Lutte contre l’orpaillage clandestin : la députée Adjaratou Traoré préconise des sanctions accrues contre les complices

​Inquiète face à l’ampleur prise par l’extraction illégale d’or en Côte d’Ivoire, Adjaratou Traoré, députée RHDP de Koumassi, réclame un renforcement des mesures législatives et sécuritaires.

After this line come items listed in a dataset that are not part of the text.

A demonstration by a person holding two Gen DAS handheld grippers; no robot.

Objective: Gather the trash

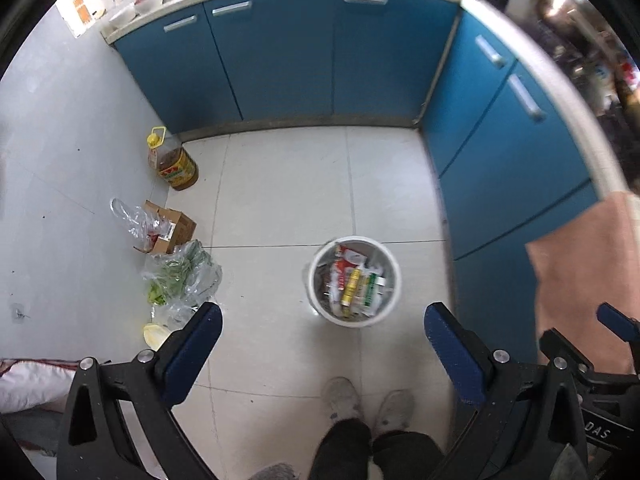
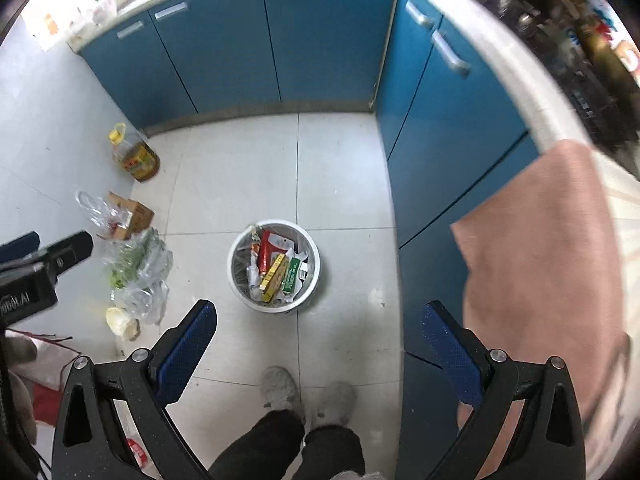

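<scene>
A white round trash bin (image 1: 390,292) (image 2: 236,276) stands on the tiled floor, filled with wrappers and small cartons in red, yellow and green (image 1: 354,280) (image 2: 276,266). My left gripper (image 1: 324,322) hangs high above the floor, open, nothing between its blue pads; the bin lies far below, between its fingers in the view. My right gripper (image 2: 320,320) is likewise open and empty, high above the bin. The right gripper's fingertip (image 1: 618,320) shows at the right edge of the left wrist view, and the left gripper's fingers (image 2: 60,252) at the left edge of the right wrist view.
Blue cabinets (image 1: 280,52) (image 2: 260,40) close off the far side and right. Along the left wall stand an oil bottle (image 1: 172,160) (image 2: 134,156), a cardboard box (image 1: 174,226) (image 2: 132,214) and plastic bags of greens (image 1: 180,276) (image 2: 136,264). A pink towel (image 2: 540,260) hangs at right. A person's shoes (image 1: 366,402) stand below.
</scene>
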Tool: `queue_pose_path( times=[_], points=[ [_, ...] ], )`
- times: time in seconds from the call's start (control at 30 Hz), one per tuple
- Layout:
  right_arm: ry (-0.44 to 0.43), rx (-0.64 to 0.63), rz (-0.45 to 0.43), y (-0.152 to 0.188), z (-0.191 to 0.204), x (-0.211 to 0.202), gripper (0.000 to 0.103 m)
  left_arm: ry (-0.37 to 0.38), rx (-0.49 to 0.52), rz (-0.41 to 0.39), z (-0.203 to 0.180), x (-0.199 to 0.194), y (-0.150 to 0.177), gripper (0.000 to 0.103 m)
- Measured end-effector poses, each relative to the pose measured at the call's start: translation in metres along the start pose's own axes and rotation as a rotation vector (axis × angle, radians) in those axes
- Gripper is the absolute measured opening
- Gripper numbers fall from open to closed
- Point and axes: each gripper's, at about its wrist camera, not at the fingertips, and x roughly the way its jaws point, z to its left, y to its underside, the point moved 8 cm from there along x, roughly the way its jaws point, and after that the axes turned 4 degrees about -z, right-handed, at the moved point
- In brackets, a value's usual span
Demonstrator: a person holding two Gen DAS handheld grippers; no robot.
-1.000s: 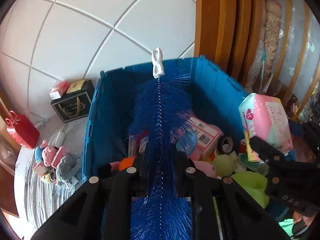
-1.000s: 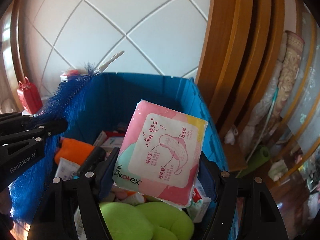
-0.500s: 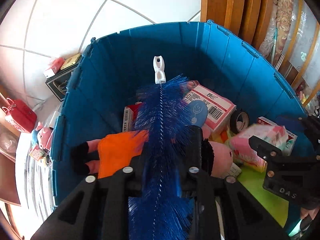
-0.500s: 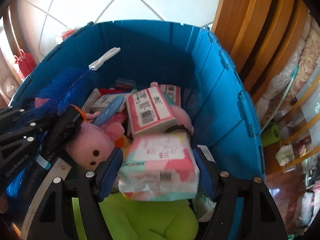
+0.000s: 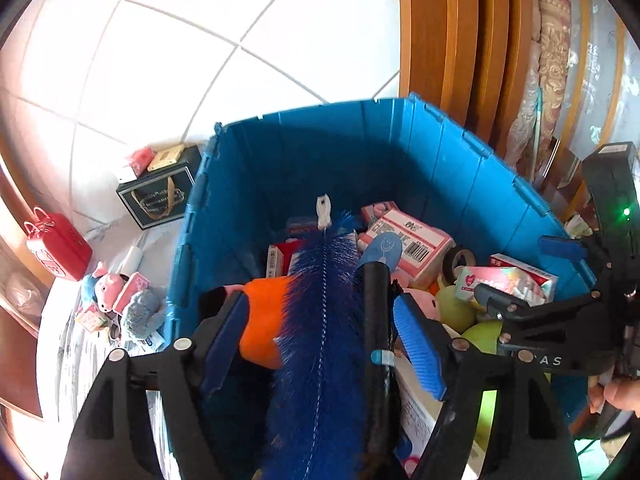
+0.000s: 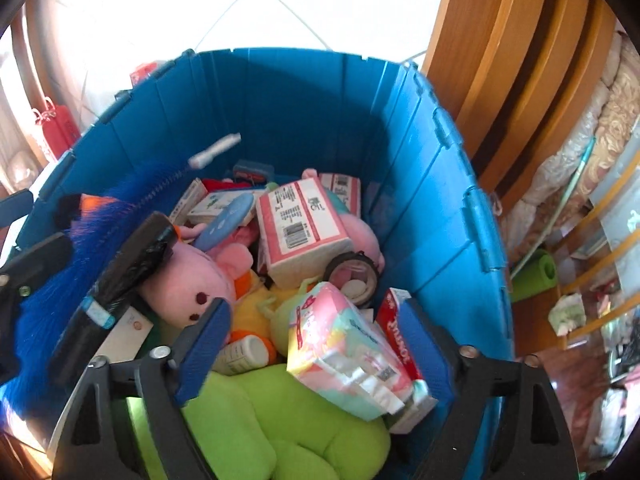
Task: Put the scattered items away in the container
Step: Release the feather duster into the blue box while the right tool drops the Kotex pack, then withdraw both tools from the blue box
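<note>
While the left gripper (image 5: 328,340) looks down into the blue bin (image 5: 460,168), its jaws are opening and stand wide apart. The long blue brush (image 5: 320,320) lies between them, but the pads are off its bristles. The brush's white tip (image 5: 323,211) points at the far wall of the bin. An orange and pink soft toy (image 5: 264,320) lies under the brush on the left, and a black stick-like thing (image 5: 376,320) lies just beside the brush on the right. Farther back in the bin are a pink barcode box (image 5: 412,246) and a roll of black tape (image 5: 460,260). The right gripper (image 5: 532,320) shows at the right edge, over the bin. Outside the bin, on the floor, sit a dark gift bag (image 5: 158,196), a red case (image 5: 58,246) and a few small toys (image 5: 112,292).

In the right wrist view, the right gripper (image 6: 320,344) is opening its jaws too. The pink pack of pads (image 6: 348,348) lies between them, tilted, on top of a green soft toy (image 6: 260,420), and neither pad presses on it. A red and white box (image 6: 396,320) is just beside the pack. A pink pig toy (image 6: 192,276) lies near the left jaw. The blue brush is at the left side of the bin.
</note>
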Motion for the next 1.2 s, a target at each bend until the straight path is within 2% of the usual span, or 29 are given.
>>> queue_pose_path(
  times=[0.03,0.17,0.3,0.53,0.63,0.77,0.97,1.2],
  points=[
    [0.002,-0.001,-0.018,0.001,-0.001,-0.006,0.103,-0.002,-0.002,-0.015,0.003,-0.008,0.001,0.078],
    [0.003,0.039,-0.109,0.008,-0.002,-0.046,0.103,0.015,-0.029,-0.086,0.018,-0.044,0.006,0.080],
    [-0.024,0.061,-0.226,0.020,0.013,-0.104,0.103,0.060,-0.066,-0.170,0.042,-0.087,0.016,0.080],
    [-0.022,0.117,-0.365,0.053,0.062,-0.173,0.103,0.086,-0.042,-0.222,0.078,-0.144,0.063,0.080],
    [-0.022,0.139,-0.390,0.069,0.091,-0.190,0.103,0.116,-0.040,-0.223,0.090,-0.161,0.086,0.080],
    [-0.038,0.173,-0.410,0.092,0.130,-0.212,0.103,0.118,-0.039,-0.230,0.104,-0.183,0.112,0.080],
    [-0.052,0.184,-0.407,0.119,0.183,-0.227,0.103,0.076,-0.046,-0.238,0.130,-0.208,0.142,0.080],
    [-0.048,0.180,-0.421,0.136,0.219,-0.239,0.103,0.019,-0.097,-0.256,0.159,-0.228,0.161,0.080]
  ],
)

​À la suite du débat diffusé dans l’émission NCI 360 sur les origines et la persistance de ce phénomène, la parlementaire a appelé à dépasser le stade des constats pour engager une action ferme. Selon elle, l’orpaillage illégal constitue une menace directe pour les ressources naturelles et l’environnement du pays, notamment à travers la dégradation des sols agricoles et des cours d’eau.
​Pour endiguer ce fléau, l’élue propose une réforme de la loi axée sur plusieurs priorités :
​Criminalisation de l’ensemble de la chaîne de complicités : viser non seulement les exécutants sur le terrain, mais aussi les réseaux logistiques et financiers qui soutiennent cette économie informelle.

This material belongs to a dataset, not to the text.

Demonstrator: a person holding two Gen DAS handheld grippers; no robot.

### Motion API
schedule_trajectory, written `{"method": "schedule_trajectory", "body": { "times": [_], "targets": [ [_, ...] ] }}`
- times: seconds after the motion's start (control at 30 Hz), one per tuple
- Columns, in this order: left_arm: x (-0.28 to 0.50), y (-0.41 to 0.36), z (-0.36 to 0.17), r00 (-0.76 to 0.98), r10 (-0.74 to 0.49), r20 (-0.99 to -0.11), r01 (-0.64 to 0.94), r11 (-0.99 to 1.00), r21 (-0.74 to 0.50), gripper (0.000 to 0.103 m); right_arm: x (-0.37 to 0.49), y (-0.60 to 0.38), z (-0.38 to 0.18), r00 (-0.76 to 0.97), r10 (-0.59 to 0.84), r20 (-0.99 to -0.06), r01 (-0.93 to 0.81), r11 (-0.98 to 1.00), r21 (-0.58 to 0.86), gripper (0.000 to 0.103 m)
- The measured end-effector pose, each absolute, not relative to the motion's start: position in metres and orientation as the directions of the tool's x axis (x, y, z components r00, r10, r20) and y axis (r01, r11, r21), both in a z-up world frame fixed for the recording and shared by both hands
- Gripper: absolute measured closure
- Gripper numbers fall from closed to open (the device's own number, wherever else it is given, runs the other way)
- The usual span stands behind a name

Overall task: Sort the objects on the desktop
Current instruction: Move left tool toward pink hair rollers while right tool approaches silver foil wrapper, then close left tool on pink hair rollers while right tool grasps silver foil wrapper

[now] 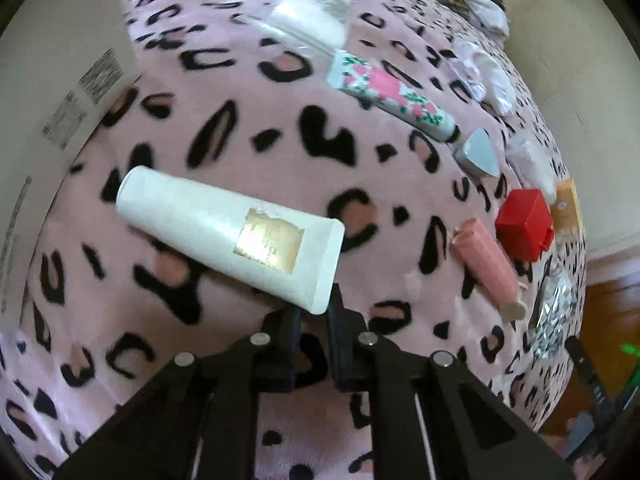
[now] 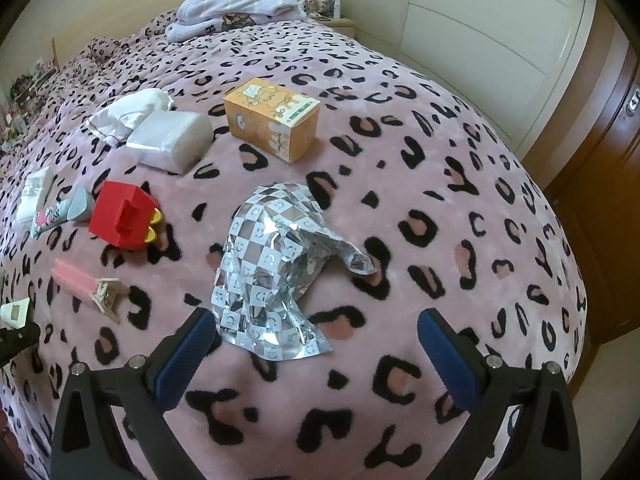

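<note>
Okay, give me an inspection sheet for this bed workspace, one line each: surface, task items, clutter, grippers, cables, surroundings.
Surface: pink leopard-print blanket over a bed.
Job's things: white tube, floral tube, pink tube, red box, orange carton, tissue pack, silver checkered wrapper.
Clutter: folded clothes at the far end.
Grippers: left gripper shut on the white tube's crimped end; right gripper open, wrapper's near edge between its fingers.
Cables: nothing seen.
Surroundings: white cabinet panels, wooden door.
</note>
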State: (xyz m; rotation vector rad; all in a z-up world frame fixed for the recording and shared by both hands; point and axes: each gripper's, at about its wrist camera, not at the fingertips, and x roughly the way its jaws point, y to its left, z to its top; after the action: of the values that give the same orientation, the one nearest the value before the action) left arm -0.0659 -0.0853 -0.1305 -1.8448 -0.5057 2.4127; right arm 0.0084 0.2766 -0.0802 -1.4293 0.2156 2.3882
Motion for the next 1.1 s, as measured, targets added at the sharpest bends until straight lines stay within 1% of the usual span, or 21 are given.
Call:
{"method": "schedule_trajectory", "body": {
  "times": [0.07, 0.1, 0.13, 0.17, 0.2, 0.23, 0.27, 0.3, 0.33, 0.37, 0.4, 0.43, 0.53, 0.6, 0.7, 0.87, 1.07, 1.1],
  "targets": [
    [-0.062, -0.084, -0.127, -0.284, 0.215, -0.934, 0.149, -0.953, -0.265, 0.09, 0.009, 0.275, -0.08, -0.432, 0.218, -0.875, -0.367, -0.929, -0.05, 0.0],
    [-0.06, -0.081, -0.124, -0.284, 0.192, -0.939, 0.143, -0.96, -0.24, 0.085, 0.008, 0.275, -0.08, -0.433, 0.218, -0.875, -0.366, -0.929, -0.05, 0.0],
    [-0.058, -0.079, -0.121, -0.285, 0.169, -0.943, 0.136, -0.967, -0.214, 0.074, 0.008, 0.274, -0.08, -0.433, 0.217, -0.875, -0.365, -0.93, -0.05, 0.0],
    [-0.057, -0.075, -0.117, -0.289, 0.15, -0.946, 0.127, -0.973, -0.193, 0.067, 0.008, 0.274, -0.08, -0.432, 0.216, -0.875, -0.364, -0.93, -0.05, 0.0],
    [-0.054, -0.072, -0.112, -0.296, 0.139, -0.945, 0.118, -0.977, -0.18, 0.054, 0.008, 0.274, -0.08, -0.433, 0.215, -0.876, -0.364, -0.93, -0.048, 0.0],
    [-0.051, -0.068, -0.106, -0.309, 0.131, -0.942, 0.106, -0.98, -0.17, 0.048, 0.008, 0.274, -0.08, -0.433, 0.213, -0.876, -0.364, -0.93, -0.047, 0.0],
    [-0.049, -0.061, -0.099, -0.324, 0.139, -0.936, 0.083, -0.981, -0.175, 0.047, 0.008, 0.273, -0.08, -0.434, 0.21, -0.876, -0.363, -0.931, -0.043, 0.0],
    [-0.047, -0.053, -0.091, -0.339, 0.148, -0.929, 0.06, -0.982, -0.178, 0.042, 0.008, 0.273, -0.08, -0.434, 0.207, -0.877, -0.363, -0.931, -0.04, 0.0],
    [-0.045, -0.046, -0.084, -0.353, 0.157, -0.923, 0.038, -0.983, -0.181, 0.034, 0.007, 0.272, -0.079, -0.435, 0.203, -0.877, -0.361, -0.932, -0.037, 0.0],
    [-0.049, -0.035, -0.08, -0.364, 0.164, -0.917, 0.016, -0.983, -0.182, 0.029, 0.007, 0.272, -0.079, -0.437, 0.201, -0.877, -0.358, -0.933, -0.035, 0.0],
    [-0.053, -0.024, -0.075, -0.374, 0.171, -0.911, -0.005, -0.983, -0.183, 0.022, 0.006, 0.271, -0.078, -0.437, 0.202, -0.877, -0.357, -0.933, -0.037, 0.0],
    [-0.058, -0.013, -0.071, -0.383, 0.179, -0.906, -0.025, -0.983, -0.184, 0.02, 0.006, 0.27, -0.078, -0.437, 0.203, -0.876, -0.355, -0.934, -0.039, 0.0],
    [-0.08, 0.021, -0.075, -0.349, 0.213, -0.913, -0.047, -0.977, -0.21, 0.02, 0.007, 0.268, -0.074, -0.444, 0.209, -0.871, -0.354, -0.934, -0.043, 0.0],
    [-0.09, 0.033, -0.085, -0.283, 0.236, -0.93, -0.007, -0.97, -0.244, 0.02, 0.007, 0.269, -0.072, -0.447, 0.213, -0.869, -0.355, -0.934, -0.046, 0.0],
    [-0.1, 0.043, -0.101, -0.228, 0.24, -0.943, 0.077, -0.962, -0.263, 0.02, 0.008, 0.273, -0.07, -0.449, 0.215, -0.867, -0.359, -0.932, -0.045, 0.0],
    [-0.111, 0.05, -0.12, -0.208, 0.213, -0.955, 0.228, -0.938, -0.259, 0.02, 0.008, 0.281, -0.07, -0.448, 0.211, -0.869, -0.37, -0.928, -0.034, 0.0],
    [-0.12, 0.066, -0.139, -0.22, 0.146, -0.964, 0.292, -0.933, -0.208, 0.018, 0.003, 0.283, -0.075, -0.445, 0.211, -0.871, -0.37, -0.928, -0.036, 0.0],
    [-0.12, 0.067, -0.14, -0.229, 0.143, -0.963, 0.294, -0.933, -0.209, 0.019, 0.001, 0.284, -0.076, -0.443, 0.214, -0.871, -0.373, -0.927, -0.038, 0.0]
  ]
}}
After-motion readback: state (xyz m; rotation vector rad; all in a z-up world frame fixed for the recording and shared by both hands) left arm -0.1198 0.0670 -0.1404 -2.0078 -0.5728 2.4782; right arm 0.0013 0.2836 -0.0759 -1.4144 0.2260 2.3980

​Protection de l’environnement : préserver prioritairement les ressources hydriques et les terres exploitables.
​Inclusion sociale et alternatives économiques : mettre en place des programmes d’insertion pour offrir aux jeunes des débouchés légaux et les détourner de ces activités clandestines.
​Réaffirmant que « la souveraineté écologique de la Côte d’Ivoire ne se négocie pas », la députée souhaite placer la lutte contre l’exploitation aurifère illégale au centre des priorités nationales, en combinant répression ciblée et politiques de prévention socio-économiques.